Lazily answering this, I will copy and past from the Faster-than-light Wikipedia article, explains why this is not possible.
An observer may incorrectly conclude that two objects are moving faster than the speed of light relative to each other, if that observer incorrectly adds velocities according to Galilean relativity.
For example, fast-moving particles on opposite sides of a circular particle accelerator will appear to be moving at slightly less than twice the speed of light, relative to each other, from the point of view of an observer standing at rest relative to the accelerator, if the observer incorrectly adds velocities according to Galilean relativity. However, if the observer understands special relativity, and makes a correct calculation, and the two particles are moving at velocities v and -v, or expressed in units of c, β and â β, where
β=v/c
then from the observer's point of view, the correct relative velocity (again in units of the speed of light c) is
βrel = [β-(-β)] / (1+β^2) = 2β / (1+β^2)
which is less than the speed of light.
Basically when things are going that fast, you can't use General Relativity anymore.
2007-08-16 08:47:37 · answer #3 · answered by Jon G 4 · 0⤊ 2⤋
Relativity between moving masses can be a dilemma to many people.
The confusion comes from Eisntein 1st Relativity postulate,which says: The velocity of light is unchanging irespective of the velocity of the source.
The velocity of light relative to the source is a relative velocity .
So relativity of two moving bodies follows the law of Galilean relativity,which is the difference between velocities.
Assuming that a source is moving at 1X10^8 m/sec relative to the zero point that its motion started(called frame of reference).
Assuming that the micromass of light particle is moving at the Speed of light = C ,relative to the same frame of reference as the the moving source.
The relativity between the source moving mass and the light particle moving mass would exist as follows;
C- Vs = Vr
Vr = the relative velocity betwen the source and the motion of the light particle.
C = the velocity of the light particle mass relative to the same zero point of frame reference that the source motion started.
Vs= The velocity of the moving mass source of light relative to the zero point of reference frame.
Notice the relative velocity of light is Vr.
Vr is less than the velocity of light.
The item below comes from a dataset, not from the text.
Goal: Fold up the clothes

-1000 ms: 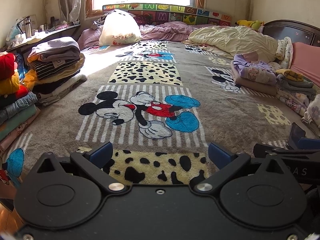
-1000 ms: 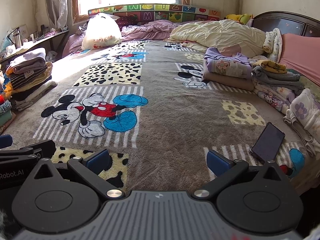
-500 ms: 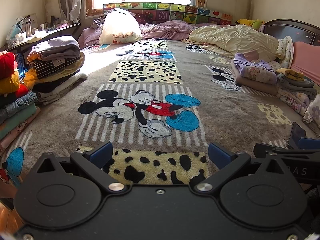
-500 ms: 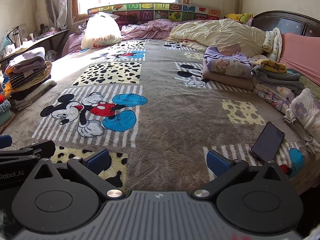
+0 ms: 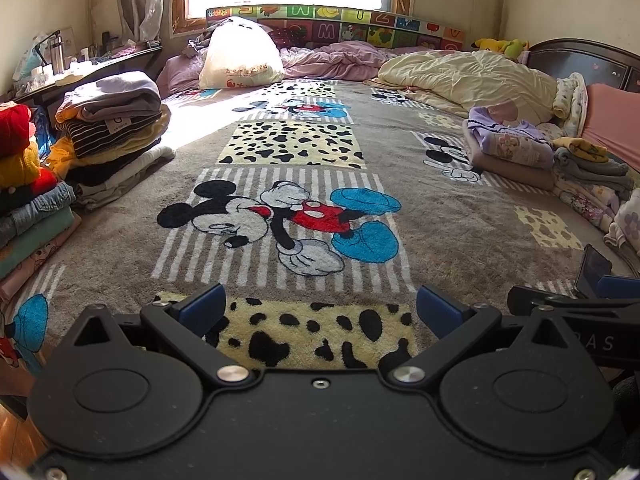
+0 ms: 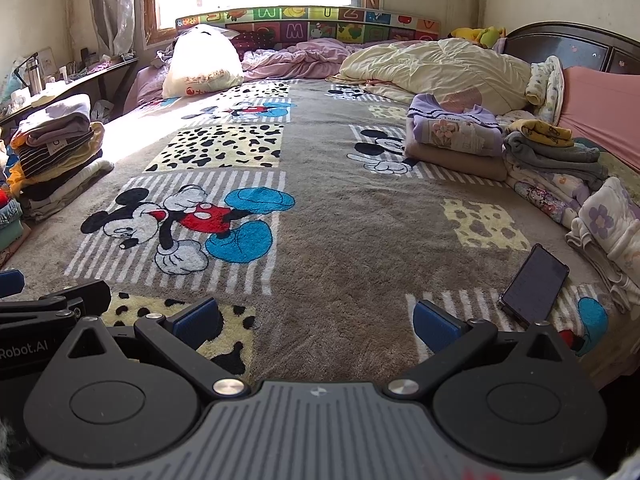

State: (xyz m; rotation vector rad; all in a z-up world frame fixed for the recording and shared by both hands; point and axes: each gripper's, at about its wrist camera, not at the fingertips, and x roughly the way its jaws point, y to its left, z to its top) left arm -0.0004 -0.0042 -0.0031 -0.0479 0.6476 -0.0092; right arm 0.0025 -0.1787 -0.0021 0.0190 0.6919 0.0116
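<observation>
Both hand-held grippers hang low over the near edge of the bed (image 5: 460,216), side by side. The left hand-held gripper (image 5: 318,310) is spread wide, nothing between its blue pads; the right hand-held gripper (image 6: 316,316) is spread just as wide and empty. Folded clothes sit in a left stack (image 5: 112,120) at 10 o'clock and a right stack (image 6: 456,136) at 2 o'clock. A phone (image 6: 534,282) lies at 3 o'clock, near the right hand-held gripper.
</observation>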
However the speed of light relative to the zero point of reference does not change.
To Avoid confusion ;Einteins relativity 1st postulate should have read as follows.
The average Speed of light relative ot a point in a local frame of reference is a constant ,if a source is moving relative to the same frame of reference ,the Speed of light becomes relative to the moving source.
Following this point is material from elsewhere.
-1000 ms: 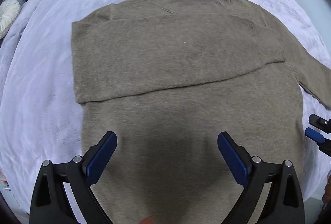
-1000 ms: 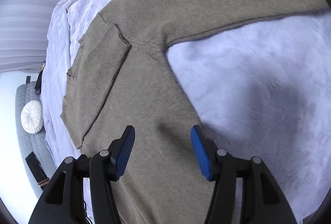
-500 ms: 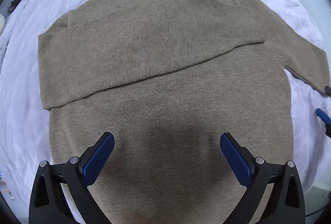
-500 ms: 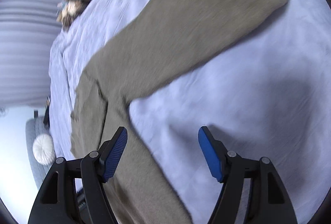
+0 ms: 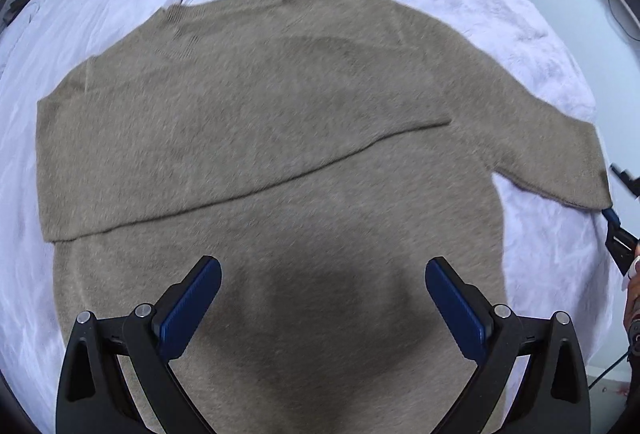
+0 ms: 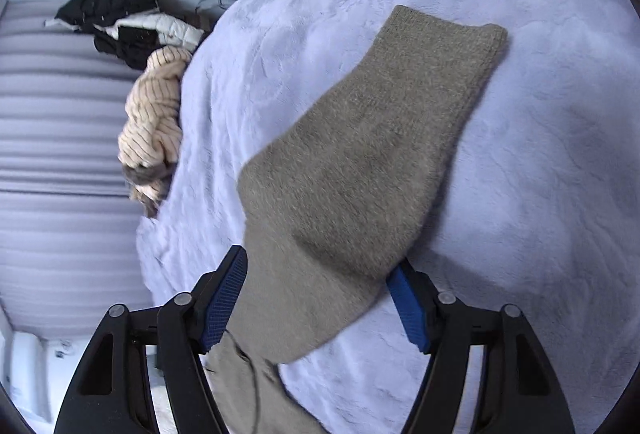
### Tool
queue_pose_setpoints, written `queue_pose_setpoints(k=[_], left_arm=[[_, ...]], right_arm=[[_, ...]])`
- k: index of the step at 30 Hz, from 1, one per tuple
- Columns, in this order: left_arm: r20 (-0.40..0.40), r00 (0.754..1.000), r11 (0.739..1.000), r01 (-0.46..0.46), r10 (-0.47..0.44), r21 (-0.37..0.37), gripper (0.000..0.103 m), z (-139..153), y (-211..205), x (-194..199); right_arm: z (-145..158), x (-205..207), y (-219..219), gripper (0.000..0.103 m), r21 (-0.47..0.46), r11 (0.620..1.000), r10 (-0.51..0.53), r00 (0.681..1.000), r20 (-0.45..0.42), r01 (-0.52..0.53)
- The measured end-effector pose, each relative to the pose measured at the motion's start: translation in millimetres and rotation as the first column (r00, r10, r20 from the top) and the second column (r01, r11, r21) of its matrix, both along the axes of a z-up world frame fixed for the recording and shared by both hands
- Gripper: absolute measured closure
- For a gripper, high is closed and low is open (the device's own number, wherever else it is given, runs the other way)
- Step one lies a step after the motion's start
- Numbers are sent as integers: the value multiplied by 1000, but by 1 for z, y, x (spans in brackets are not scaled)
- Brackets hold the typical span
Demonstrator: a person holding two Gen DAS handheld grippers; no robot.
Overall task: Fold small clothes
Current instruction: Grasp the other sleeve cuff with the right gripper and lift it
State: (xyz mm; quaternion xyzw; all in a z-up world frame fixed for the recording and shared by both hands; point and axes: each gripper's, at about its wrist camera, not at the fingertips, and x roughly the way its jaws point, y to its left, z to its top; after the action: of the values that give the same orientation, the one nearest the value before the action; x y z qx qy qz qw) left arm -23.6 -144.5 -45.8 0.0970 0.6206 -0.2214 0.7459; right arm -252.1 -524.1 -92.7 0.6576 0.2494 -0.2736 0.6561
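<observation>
Between the spread fingers of the right gripper (image 6: 316, 300) lies the sweater's (image 5: 272, 153) loose sleeve (image 6: 372, 161), stretched away from the fingers across the bed (image 6: 520, 193); nothing is pinched yet, and I judge the fingers straddle it to take hold for folding inward. Ahead of the left gripper (image 5: 322, 296), whose fingers are also spread and empty above the lower body of the sweater, the other sleeve (image 5: 240, 161) is already folded across the chest. Beyond the sleeve sits a striped garment (image 6: 152, 129). No containers show.
</observation>
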Motion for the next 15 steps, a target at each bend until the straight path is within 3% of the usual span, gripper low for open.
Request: queue_pose_setpoints(k=[1,2,6,9,12,15], left_arm=[[8,1000,1000,1,-1,-7,1,3,-2,2],[17,1000,1000,2,-2,-13,1,6,-5,5],[74,997,999,-5,9,-44,0,13,8,17],[110,993,998,-37,43,-58,1,15,30,31],[124,987,993,-93,101,-74,1,7,48,39],[139,978,987,-146,155,-72,0,3,68,49]], right_arm=[[-1,2,-1,85,8,1000,-2,1000,14,1],[0,4,0,95,10,1000,-8,1000,22,7],[18,24,3,95,-28,999,43,995,92,-41],[45,63,15,95,-109,980,180,975,127,-167],[75,117,42,95,-209,923,357,923,143,-324],[99,178,85,95,-303,822,537,833,132,-482]])
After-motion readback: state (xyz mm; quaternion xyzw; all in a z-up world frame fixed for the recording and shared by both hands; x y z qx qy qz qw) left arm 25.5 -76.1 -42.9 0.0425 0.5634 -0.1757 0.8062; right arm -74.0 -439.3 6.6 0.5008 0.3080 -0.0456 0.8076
in the case you have stated= a moving car is moving at 100 m/sec and than light are turned on whould the speed of light =C+100?
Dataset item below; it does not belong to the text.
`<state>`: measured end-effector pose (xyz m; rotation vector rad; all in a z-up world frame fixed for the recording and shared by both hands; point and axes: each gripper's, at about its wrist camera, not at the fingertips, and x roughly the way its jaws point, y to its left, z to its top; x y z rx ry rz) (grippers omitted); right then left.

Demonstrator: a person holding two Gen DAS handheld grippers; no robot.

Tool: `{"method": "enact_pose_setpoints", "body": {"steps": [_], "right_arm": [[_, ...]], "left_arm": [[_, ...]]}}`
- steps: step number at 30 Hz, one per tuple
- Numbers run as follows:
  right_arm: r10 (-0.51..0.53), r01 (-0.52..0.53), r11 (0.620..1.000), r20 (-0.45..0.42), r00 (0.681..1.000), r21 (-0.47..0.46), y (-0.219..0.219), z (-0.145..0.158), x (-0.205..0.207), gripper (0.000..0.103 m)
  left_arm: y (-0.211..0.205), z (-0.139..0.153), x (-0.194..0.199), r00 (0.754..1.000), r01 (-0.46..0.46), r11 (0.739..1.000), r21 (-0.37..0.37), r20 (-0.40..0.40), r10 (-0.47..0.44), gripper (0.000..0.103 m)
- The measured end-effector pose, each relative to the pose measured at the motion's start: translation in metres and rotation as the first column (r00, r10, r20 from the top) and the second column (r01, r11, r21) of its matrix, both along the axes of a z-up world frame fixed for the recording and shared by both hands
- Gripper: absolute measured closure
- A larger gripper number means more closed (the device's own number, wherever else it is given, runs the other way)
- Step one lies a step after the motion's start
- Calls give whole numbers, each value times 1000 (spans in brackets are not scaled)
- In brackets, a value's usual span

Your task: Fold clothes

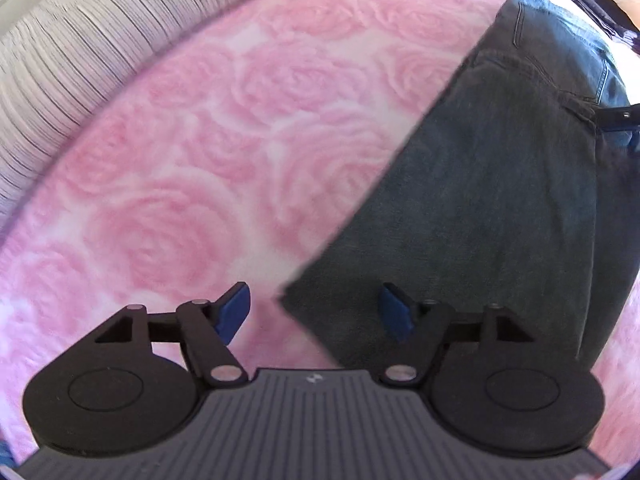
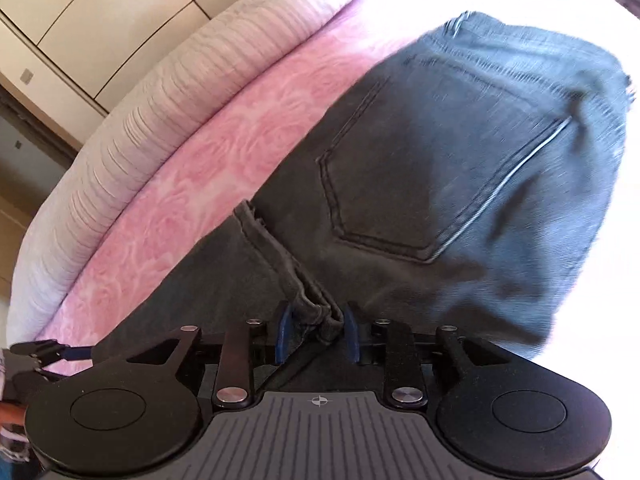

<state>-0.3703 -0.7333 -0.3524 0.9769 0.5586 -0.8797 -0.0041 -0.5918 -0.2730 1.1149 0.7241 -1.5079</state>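
Pink rose blanket (image 1: 200, 152) covers the bed, ribbed grey cover (image 2: 132, 128) along its edge. Dark jeans (image 2: 440, 168) lie on the blanket, back pocket up. Left gripper (image 1: 316, 312) hovers at the jeans' corner, jaws spread, nothing between. Right gripper (image 2: 318, 332): jaws narrowly apart around the hem, pads not pressing. No readable writing.

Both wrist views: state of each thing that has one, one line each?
jeans: folded over, lying flat on the pink blanket, back pocket facing up.
left gripper: open, nothing between the pads, above a corner of the jeans.
right gripper: jaws slightly apart with the jeans' hem between them; pads seem not to press.
pink blanket: spread flat.
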Motion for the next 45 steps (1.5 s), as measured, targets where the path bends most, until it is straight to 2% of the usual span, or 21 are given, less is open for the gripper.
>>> {"method": "enact_pose_setpoints", "body": {"steps": [4, 6, 8, 9, 11, 14, 16, 17, 20, 22, 24, 26, 27, 32, 35, 36, 37, 38, 39, 43, 45], "right_arm": [[90, -96, 991, -68, 994, -88, 36, 32, 12, 73], [198, -210, 970, -104, 975, -120, 67, 41, 35, 67], [346, -370, 915, -155, 925, -161, 108, 45, 69, 55], [414, -443, 879, -179, 893, -179, 129, 45, 86, 50], [506, -550, 810, -231, 831, -205, 166, 40, 118, 48], [622, -693, 683, -313, 717, -231, 221, 32, 166, 48], [647, -748, 612, -380, 661, -257, 246, 23, 187, 48], [643, -768, 580, -424, 637, -273, 256, 17, 196, 48], [625, -822, 496, -541, 562, -281, 274, -1, 216, 48], [605, -855, 443, -614, 508, -270, 281, -13, 226, 47], [568, -894, 394, -708, 419, -214, 287, -29, 237, 45], [541, -886, 411, -725, 427, -215, 286, -30, 233, 45], [527, -881, 420, -733, 431, -216, 285, -31, 232, 58], [553, -846, 482, -671, 495, -228, 268, -15, 215, 84], [569, -807, 537, -601, 562, -247, 252, 11, 208, 86], [568, -799, 545, -589, 575, -254, 250, 18, 205, 86], [568, -793, 551, -579, 584, -259, 249, 24, 204, 86], [570, -793, 551, -576, 586, -260, 251, 28, 202, 86], [572, -792, 552, -573, 587, -262, 253, 32, 200, 85], [559, -812, 524, -617, 554, -256, 257, 26, 209, 79], [533, -823, 506, -657, 533, -257, 268, 20, 216, 59]], "left_arm": [[14, 18, 16, 985, 121, 991, -56, 134, -113, 35], [34, 20, 8, 927, 309, 949, -68, 243, -284, 34], [59, 14, -5, 806, 528, 848, -52, 345, -481, 33], [72, 7, -11, 722, 631, 775, -34, 391, -571, 33], [98, -6, -23, 521, 801, 598, 17, 471, -712, 33], [117, -26, -28, 308, 921, 388, 43, 530, -790, 33], [115, -40, -27, 233, 948, 314, 56, 550, -802, 38], [113, -46, -26, 203, 956, 285, 63, 556, -806, 46], [104, -58, -20, 137, 975, 212, 65, 576, -806, 50], [99, -60, -16, 101, 982, 176, 70, 590, -801, 50], [94, -61, -12, 83, 984, 159, 76, 597, -798, 50], [89, -60, -11, 83, 984, 162, 80, 597, -798, 50], [87, -60, -10, 80, 984, 161, 82, 598, -797, 50], [99, -65, -6, -30, 996, 38, 85, 678, -734, 46], [104, -71, -7, -80, 996, -31, 82, 710, -700, 45], [103, -74, -10, -86, 996, -33, 87, 716, -693, 48], [101, -77, -13, -88, 995, -33, 91, 719, -689, 54], [95, -75, -16, -65, 996, -9, 84, 706, -705, 71], [89, -73, -20, -42, 997, 15, 77, 692, -720, 77], [71, -60, -28, 37, 994, 94, 55, 641, -767, 85], [67, -52, -32, 69, 992, 121, 42, 623, -779, 87]]}}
In reality the folowing actually occurs;
The relative velocity of light = C minus 100m/Sec,
( C-100 =Vr))
The velocity of light relative to the local frame of reference which is the road of the moving car,remains the same as C=3 x10^8 m/sec
The same rule applies to any mass whether its light mass particle or a bullet. The reason is because the Power causing a particular velocity to a mass in motion is invariant in local space.
Note ;Speed of light that was measured on Earth (local space)is an average speed. The reason is that we cannot measure instantaneous velocity .(see also Heinsenberg's Underterminency principle)
2007-08-16 09:34:07 · answer #4 · answered by goring 6 · 0⤊ 1⤋